If you even possess just a working knowledge of HPC at a high level, you’ll immediately appreciate that there’s the possibility for more than a little tension that’s likely to surface in realizing any vision of ‘cloud-native HPC’. Why? HPC applications have not traditionally been architected with microservices in mind; in fact, they employ the polar opposite of microservices in implementation. Therefore, the notion of taking existing HPC applications and simply executing them within a Docker container can present some challenges and opportunities — even though numerous examples of successfully containerized HPC applications do exist (see, for example, the impressive array of case studies over at UberCloud).

In some respects, when it comes to containerizing HPC applications, this is just the tip of the iceberg. In following up on the Univa webinar with a Q&A blog on HPC in the Cloud in February 2016, I quoted Univa CTO Fritz Ferstl in regard to a question on checkpointing Docker containers:

The mainstream of the container ecosystem views them as ephemeral — i.e., you can just kill them, restart them (whether on the same node or elsewhere), and then they somehow re-establish ‘service’ (i.e., what they are supposed to do … even though this isn’t an intrinsic capability of a Docker container).

Whereas ephemeral resonates soundly with microservices-based applications, this is hardly a ‘good fit’ for HPC applications. And because they share numerous characteristics with traditional HPC applications, emerging applications and workloads in AI, Deep Learning and Machine Learning suffer a similar fate: They aren’t always a good fit for traditional containers along the implementation lines of Docker. From nvidia-docker to the relatively recent and impressive integration between Univa Grid Engine and Docker, it’s blatantly evident that there are significant technical gymnastics required to leverage GPUs for applications that one seeks to execute within a Docker container.
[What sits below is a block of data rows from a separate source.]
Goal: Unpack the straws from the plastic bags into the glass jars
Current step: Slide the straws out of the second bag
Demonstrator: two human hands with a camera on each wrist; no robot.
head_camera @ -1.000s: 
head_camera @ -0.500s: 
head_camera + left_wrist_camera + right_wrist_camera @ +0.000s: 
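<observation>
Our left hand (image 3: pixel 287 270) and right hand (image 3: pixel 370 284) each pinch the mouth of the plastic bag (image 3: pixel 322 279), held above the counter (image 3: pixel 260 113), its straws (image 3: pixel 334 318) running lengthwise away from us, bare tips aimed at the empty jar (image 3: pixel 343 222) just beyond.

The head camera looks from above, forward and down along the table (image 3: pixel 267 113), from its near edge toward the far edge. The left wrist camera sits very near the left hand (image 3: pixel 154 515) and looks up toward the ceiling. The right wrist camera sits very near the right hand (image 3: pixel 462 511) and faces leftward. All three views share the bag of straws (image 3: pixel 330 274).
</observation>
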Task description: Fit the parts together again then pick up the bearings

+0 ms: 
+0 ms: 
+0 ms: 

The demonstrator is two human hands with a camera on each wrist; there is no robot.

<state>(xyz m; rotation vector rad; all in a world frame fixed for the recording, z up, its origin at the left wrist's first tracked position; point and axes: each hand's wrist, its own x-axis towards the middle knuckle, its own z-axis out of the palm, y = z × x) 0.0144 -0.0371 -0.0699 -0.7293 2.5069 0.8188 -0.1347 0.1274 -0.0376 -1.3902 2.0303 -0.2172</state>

For years now for traditional HPC applications and workflows, and more recently for Deep Learning use cases, there is an implied requirement to tap into GPUs as computational resources.

A Singular Fit

For these and other reasons, Singularity has been developed, as a ‘vehicle’ for containerization that is simply a better fit for HPC and Deep Learning applications and their corresponding workflows. Because I have very recently joined the team at Sylabs, Inc. as a technical writer, you can expect to hear a whole lot more from me on containerization via Singularity — here, or even more frequently, over at the Sylabs blog and in Lab Notes.

Given that my acknowledged bias towards Distributed computing includes a significant dose of Cloud computing, I’m sure you can appreciate that it’s with so much more than a casual degree of enthusiasm that I regard my new opportunity with Sylabs — a startup that is literally defining how GOV/EDU as well as enterprise customers can sensibly and easily acquire the benefits of containerizing their applications and workflows on everything from isolated PCs (laptops and desktops) to servers, VMs and/or instances that exist in their datacenters and/or clouds.

From my ‘old’ friend/collaborator Jim to the team at Sylabs that I’ve just joined, and to everyone in between, it’s hard not to feel a sense of gratitude at this juncture. With HPC’s premiere event less than a month away in Dallas, I look forward to reconnecting with ‘my peeps’ at SC18, and ensuring they are aware of the exciting prospects Singularity brings to their organizations.